Analyzing the Right-Wing Narrative
Published at 07:59 on 18 May 2017
The excerpts below are from this article by the New York Times.
Enemies from within have launched a “deep-state” smear campaign, news organizations are acting with ulterior motives, and the worst attacks are yet to come.
The term “deep state” is not a neologism; it’s been around for a long time and applied to many political situations. And there does appear to be such a thing at work in the USA presently. That’s a good thing, in this context, since it’s acting for the preservation of an Establishment that while deeply flawed, is greatly preferable to the sort of fascist state Trump desires to create.
The worst attacks are indeed probably yet to come, but it must be pointed out that the most effective attack strategy so far has been to simply tell the truth about how awful Trump is. If Trump stopped violating the norms of a free, open society, he’d be brutally effective in disarming his adversaries (who in turn would dwindle in number and diminish in militance as motives to oppose Trump vanished).
The bit about the media I will cover after the following excerpt:
Pushing back against the biggest threat so far to Donald Trump’s young presidency, his most fervent supporters are building alternative narratives to run alongside the “establishment” media account — from relatively benign diversions to more bizarre conspiracies.
Sources such as the New York Times are definitely the Establishment media. There is no inaccuracy on the part of anyone (including the far right) describing them as such. And they are out to get Trump. For good reason; Trump violates numerous basic norms of a free and open society.
With varying degrees of credibility and credulity, conservatives have fed stories that Mr. Trump is the victim of sabotage by an adversarial intelligence community full of Trojan horse holdovers from the Obama administration.
“There is someone burrowed into the intelligence community who wants to hurt Trump,” the conservative author and radio host Laura Ingraham warned.
There are individuals in the Intelligence Community who want to damage Trump. For good reason: Trump violates basic norms. These acts on the part of the Intelligence Community are not a violation of duty. These agencies do serve under the command of the president, but the oath they pledge to upheld is not one of loyalty to president; it is one of loyalty to the US Constitution. Intelligence agents have not merely the right but the duty to disobey orders, regulations, and even laws if doing so is, in their sober judgement, the best practical way to uphold the Constitution they pledged loyalty to.
This goes for more than just the Intelligence Community, by the way. All civil servants (as well as all members of the armed forces) take similar oaths. The wording of the oaths was deliberately chosen long ago, for the express reason of helping to incite precisely the sort of resistance from within which we are now seeing, should an enemy of a democratic republic ever take possession of the White House.
The “deep state” is very real, but far from being an unforeseen aberration on the body politic, it is a deliberately created check against the sort of situation we find ourselves in.
The part about the Obama administration is mostly baseless smoke-blowing. While it is true that there are many in the civil service who were hired during those years, the civil service has long been operated at arm’s length from the presidency.

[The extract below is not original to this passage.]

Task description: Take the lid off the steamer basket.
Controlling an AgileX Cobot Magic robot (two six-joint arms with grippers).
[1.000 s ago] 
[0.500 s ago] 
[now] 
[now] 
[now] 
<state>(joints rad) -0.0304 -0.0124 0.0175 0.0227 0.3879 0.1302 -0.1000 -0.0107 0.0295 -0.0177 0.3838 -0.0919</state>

Moreover, the civil service is full of individuals who have been in it for many decades; there’s plenty of civil servants who were hired under Republican administrations.
For many Trump loyalists, the issue is not whether his presidency is messy and chaotic and dysfunctional. Many of them seemed resigned long ago to the fact that it would be. The more relevant question is whether they see anyone else who is equipped to change Washington in the way Mr. Trump promised he would.
None of the above should be construed to deny that many of the motives for voters to choose Trump are in fact valid. The Establishment has ignored the desires of many working-class people, for many decades. This is true for both political parties.
That anger will not vanish when Trump vanishes from the White House. Nor should it. It needs to be given a more fact-based and less hateful outlet by creating a left-wing populist movement. This may prove easier than many assume (witness how the Occupy movement emerged seemingly out of nowhere).
Trump supporters will feel plenty bitter and let down when their führer falls, but the vast majority of people have shockingly short political memories. After the anger dies down, many will become potentially receptive to alternate messages.
Any alliance the Left makes with the Establishment should therefore be a temporary one aimed at addressing the current crises the Trump presidency represents. If not, the anger will remain, searching for an outlet, and there will always be demagogues on the Right willing to exploit it.
Ultimately, the Establishment is untenable and cannot stand in its present state for long. If one desires to preserve basic freedoms, it is going to be necessary to move society leftwards.